What is Subsistence Agriculture
What Is Subsistence Agriculture ?
As men progressed from the hunting and gathering stage, they developed the art of cultivating certain plants and domesticating certain animals. People became self-sufficient and began to group themselves in villages. They made crude implements and learned to provide enough food for the family. They adopted the method of shifting cultivation and mixed farming. This practice can still be found today in very isolated areas where communication has been limited, and the people have not been exposed to modern farming techniques. It is also found where surplus capital for investment is not available. This practice is known as "subsistence agriculture".
First of all, what is "subsistence" and what is "agriculture" ?. Subsistence means the state of having just enough money or food to stay alive. For the meaning of agriculture click here .
Therefore subsistence agriculture is a system of farming whereby a farmer cultivates crops and rears animals in order to produce food for use by himself and his family. It is the type of agriculture which is concerned with the production of food by a farmer to feed himself and his family.
Characteristics Of Subsistence Agriculture
•Subsistence agriculture is mostly practised by peasant farmers.
•Subsistence agriculture employs unskilled labour.
•It involves the use of local tools e.g hoe, machete, axe, etcetera.
•There is no specialization in subsistence agriculture.
•It involves a small plot of land.
•The output of subsistence agriculture are usually very low.
•Subsistence agriculture provides only for the need of the family.
•Unimproved varieties of crops and breeds of animals are used in subsistence agriculture.
•There is little or no surplus for sale.
•There is little or low capital investments in subsistence agriculture.
•There is limited or no use of agrochemicals.
•Mixed cropping system of farming usually practised in subsistence agriculture.
Subsistence agriculture can be further classified into extensive subsistence agriculture and intensive subsistence agriculture.
(1).Extensive subsistence agriculture : In very remote and less accessible forests, the land is still being tilled—as it was hundred years ago—purely for subsistence agriculture. The people in such areas clear small patches of the forests and cultivate, with only crude (or simple) implements, a few crops, just sufficient for their own needs. There is no surplus for sale or for export. The soil is leached under the conditions of heavy rain-fall and high temperatures and its fertility is soon exhausted.

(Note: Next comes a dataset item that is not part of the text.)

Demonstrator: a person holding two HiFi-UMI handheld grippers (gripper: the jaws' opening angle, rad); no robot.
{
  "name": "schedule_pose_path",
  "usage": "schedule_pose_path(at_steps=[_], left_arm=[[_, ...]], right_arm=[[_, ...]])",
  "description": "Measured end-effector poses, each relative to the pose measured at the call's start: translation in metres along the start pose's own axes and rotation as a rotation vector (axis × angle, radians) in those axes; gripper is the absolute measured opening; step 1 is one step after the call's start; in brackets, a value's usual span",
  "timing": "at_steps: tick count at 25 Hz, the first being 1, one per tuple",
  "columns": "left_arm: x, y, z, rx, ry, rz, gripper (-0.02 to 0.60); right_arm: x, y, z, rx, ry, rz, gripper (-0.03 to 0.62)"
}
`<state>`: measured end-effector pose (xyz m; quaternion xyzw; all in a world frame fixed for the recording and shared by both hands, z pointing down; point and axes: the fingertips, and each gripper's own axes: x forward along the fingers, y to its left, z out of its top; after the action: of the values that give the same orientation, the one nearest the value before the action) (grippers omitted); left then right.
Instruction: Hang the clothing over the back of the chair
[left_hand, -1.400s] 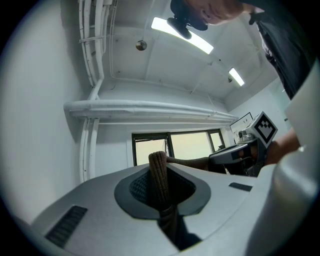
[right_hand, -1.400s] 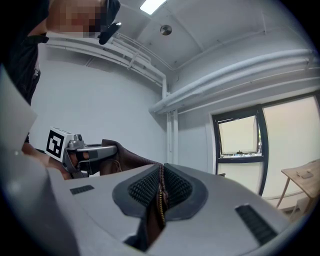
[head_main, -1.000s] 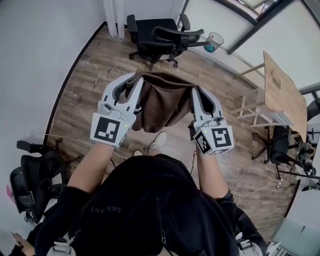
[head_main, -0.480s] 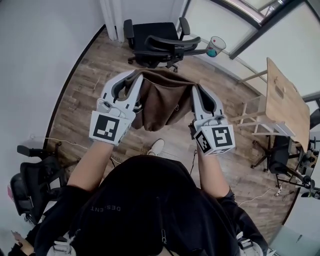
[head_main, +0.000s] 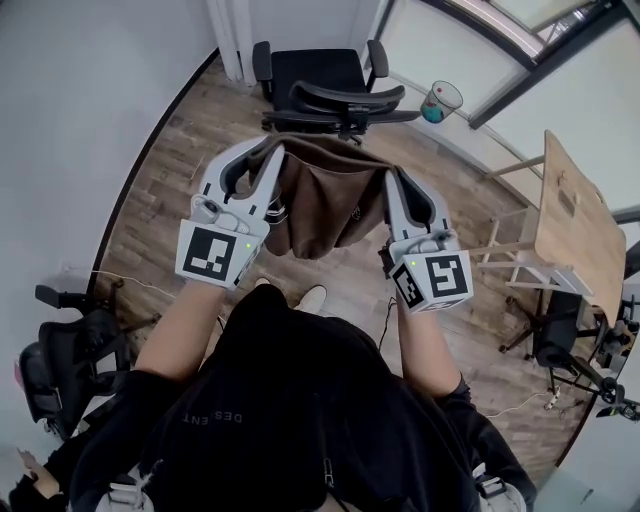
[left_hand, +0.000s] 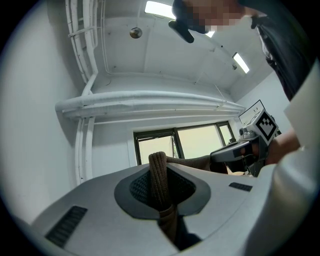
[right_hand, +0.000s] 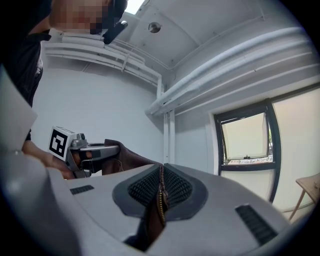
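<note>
We record, placed against the wooden table (head_main: 572, 215) on white legs:
- Clear cup (head_main: 440, 103) with teal contents, well apart, up-left of the table.
- Black office chair (head_main: 555, 325), just below the table.
- Second black chair (head_main: 55, 355), far left of the table, across the plank floor (head_main: 165, 185).

Counts: 2 grey two-jaw claws w/ marker cubes, i.e. left claw (head_main: 262, 152) & right claw (head_main: 396, 182). 1 brown zip-up fabric garment (head_main: 325, 205). 3 black wheeled office chairs (head_main: 325, 80): 1 ahead, 1 at left edge, 1 at right. 1 light wood tabletop (head_main: 575, 215). 1 clear plastic cup (head_main: 440, 100) w/ sth teal inside. 1 person (head_main: 290, 400) in black top.
</note>
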<state>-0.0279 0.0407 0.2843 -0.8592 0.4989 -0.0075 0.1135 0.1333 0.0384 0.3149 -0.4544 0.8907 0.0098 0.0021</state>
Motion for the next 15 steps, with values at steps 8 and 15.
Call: schedule_pose_path(at_steps=[8, 15], left_arm=[[0.044, 0.027, -0.009, 0.005, -0.019, -0.024, 0.046], [0.092, 0.054, -0.005, -0.007, -0.069, -0.088, 0.046]], right_arm=[[0.041, -0.027, 0.000, -0.011, -0.002, -0.031, 0.035], [0.075, -0.053, 0.014, -0.036, -0.013, -0.102, 0.035]])
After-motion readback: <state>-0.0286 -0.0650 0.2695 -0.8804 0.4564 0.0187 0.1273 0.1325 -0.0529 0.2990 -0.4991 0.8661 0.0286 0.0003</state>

The people have no knowledge of soil maintenance and there are no domesticated animals to enrich the fields with manure. It is therefore necessary to clear a new patch after a few years, and the families keep on shifting to new fields. They have no need to leave the land fallow or to rest because the population is so small that it is never necessary for them to return to the same plot of land. Example of this type of subsistence agriculture is the ladangs of the forested hill slopes of the Cameron Highlands in Malaysia, inhabited by the Orang Alsi (aboriginal Senois).
As we all know, the land area in any country is limited, and as the population increases, the amount of land available for each member of the community decreases. The result is that some people acquire permanent or semi-permanent settlement. This has happened in large parts of West Africa, where the people leave a piece of land that has been used and exhausted to fallow for a few years to regain its fertility before it is used again. This practice of leaving land to recuperate before recultivation is known as bush fallow system, or land rotation system (some people refer to it as improved shifting cultivation). The method has been described as an intelligent way of managing the land by peasant farmers.
(2).Intensive subsistence agriculture : This is also a type of subsistence agriculture but very intensively done, and normally with wet padi as the chief crop. The dense population necessitates an ever-increasing intensity in the use of the land.
The plains are intensively tilled, the fields irrigated and the hills terraced. Vegetables, tubers and fruit trees are grown on raised beds between the fields. Close personal attention is devoted to the farm and the soil is kept at a high fertility level with consequent high yields. But one outstanding feature is that there is little or no excess produce for export. This is typical of such large nations as China, India and Japan, it is widely practised in the Monsoon Asia.
Problems Of Subsistence Agriculture
•Illiteracy of farmers : Labour used for subsistence agriculture has little or no formal education, resulting in their inability to read written instructions to adopt modern farming techniques.
•Low yield : As a result of low capital investment, illiteracy of the farmers and small farm holding, the yield from subsistence agriculture are usually very low.
•Crude tools are used : This often results in low yield since the use of such tools have their limits compared to the use of tractors, ploughs, harrows, ridgers, etcetera.
•Inadequate capital for investment : This leads to small farm holdings and inability to buy farm inputs.
•Low level of specialization : The subsistence farmer is often involved in the practice of mixed cropping as against the production of a particular crop which could lead to specialization.